▶ _What the task requires_:
Print word for word the first line of the listing below and every line after it, through the line with "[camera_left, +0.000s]". Leave out the pictures and the rest.
----------------
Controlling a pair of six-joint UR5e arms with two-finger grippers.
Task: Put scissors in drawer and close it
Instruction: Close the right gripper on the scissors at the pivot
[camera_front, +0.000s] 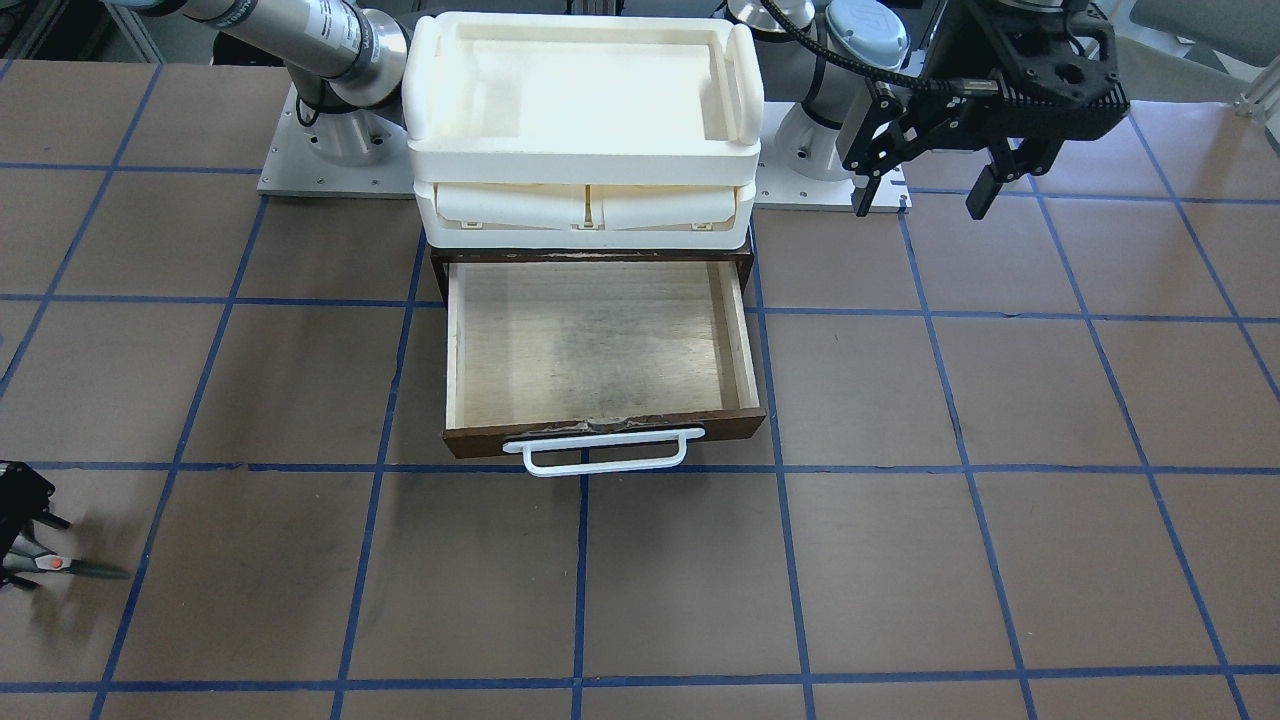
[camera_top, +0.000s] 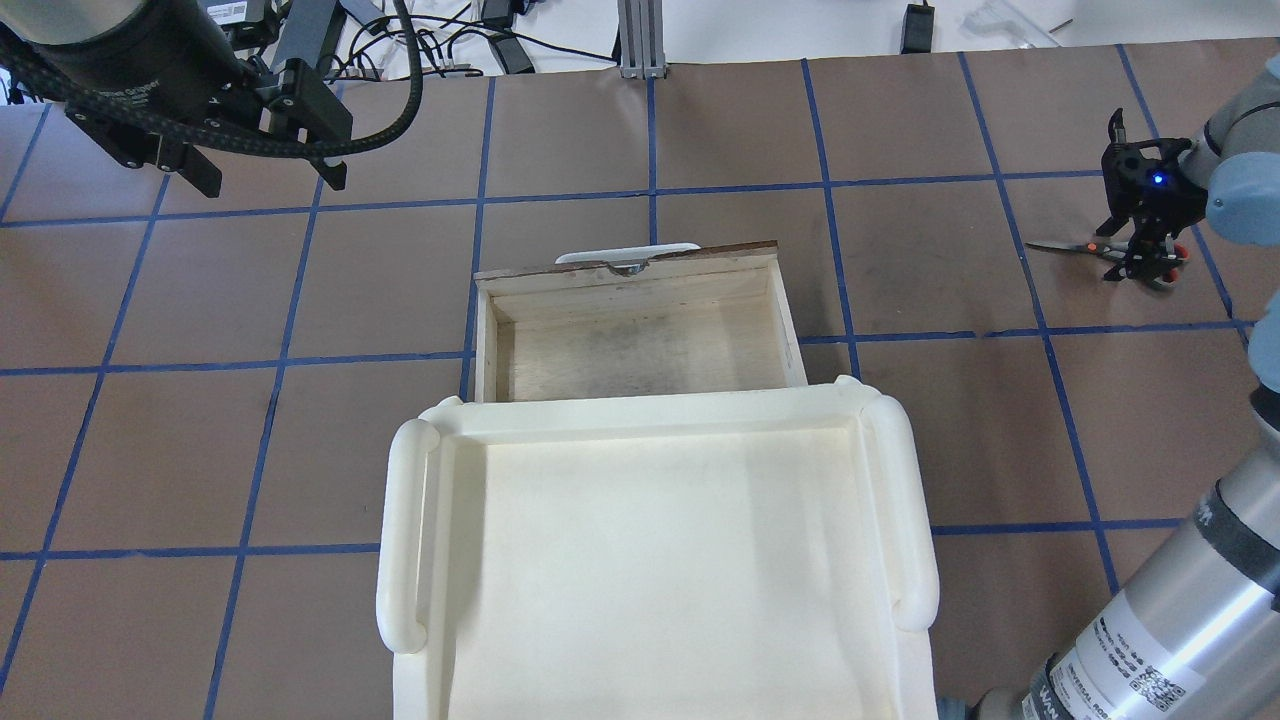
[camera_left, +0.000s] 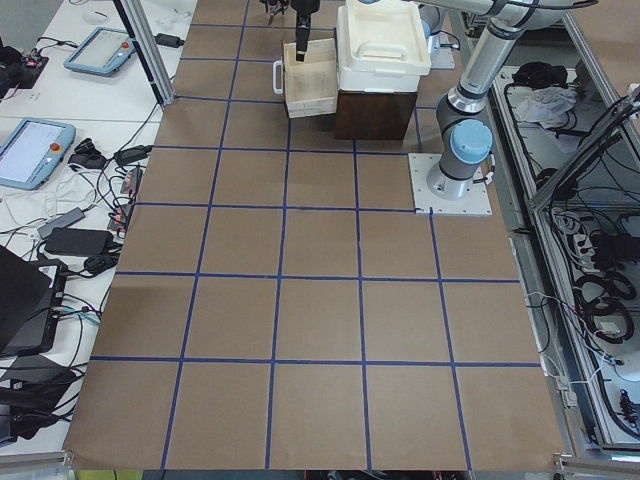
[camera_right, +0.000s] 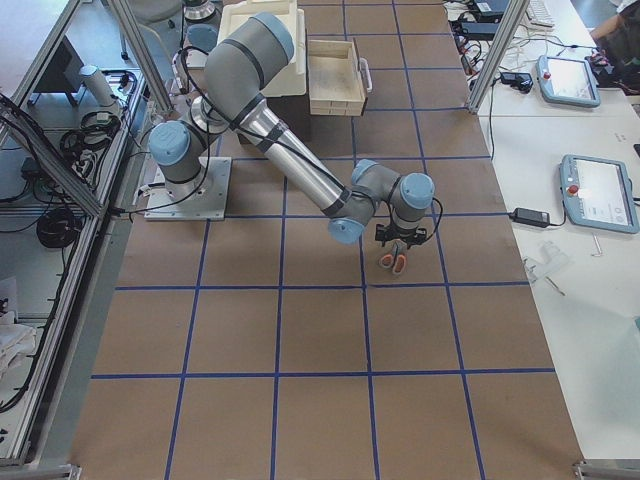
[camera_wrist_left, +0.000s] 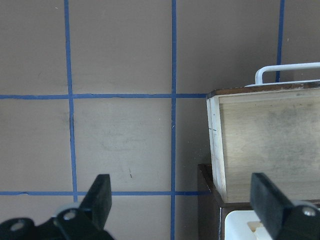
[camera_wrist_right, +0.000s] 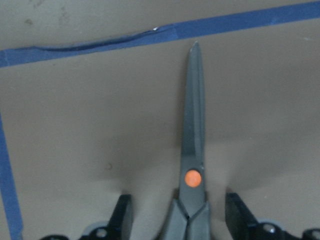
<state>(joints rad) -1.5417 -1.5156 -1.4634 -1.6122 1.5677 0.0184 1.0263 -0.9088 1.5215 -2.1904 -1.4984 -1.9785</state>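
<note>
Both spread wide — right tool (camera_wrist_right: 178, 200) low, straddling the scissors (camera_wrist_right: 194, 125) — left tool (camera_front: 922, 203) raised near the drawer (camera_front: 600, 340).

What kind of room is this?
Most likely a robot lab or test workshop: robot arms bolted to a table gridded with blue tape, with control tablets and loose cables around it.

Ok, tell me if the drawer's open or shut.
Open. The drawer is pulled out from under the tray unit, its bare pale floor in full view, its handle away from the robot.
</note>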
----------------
▶ _Response area_:
Controlling a pair of six-joint UR5e arms with two-finger grippers.
Task: Put scissors in drawer and close it
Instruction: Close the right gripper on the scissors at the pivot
[camera_front, +0.000s] 
[camera_top, +0.000s] 
[camera_left, +0.000s] 

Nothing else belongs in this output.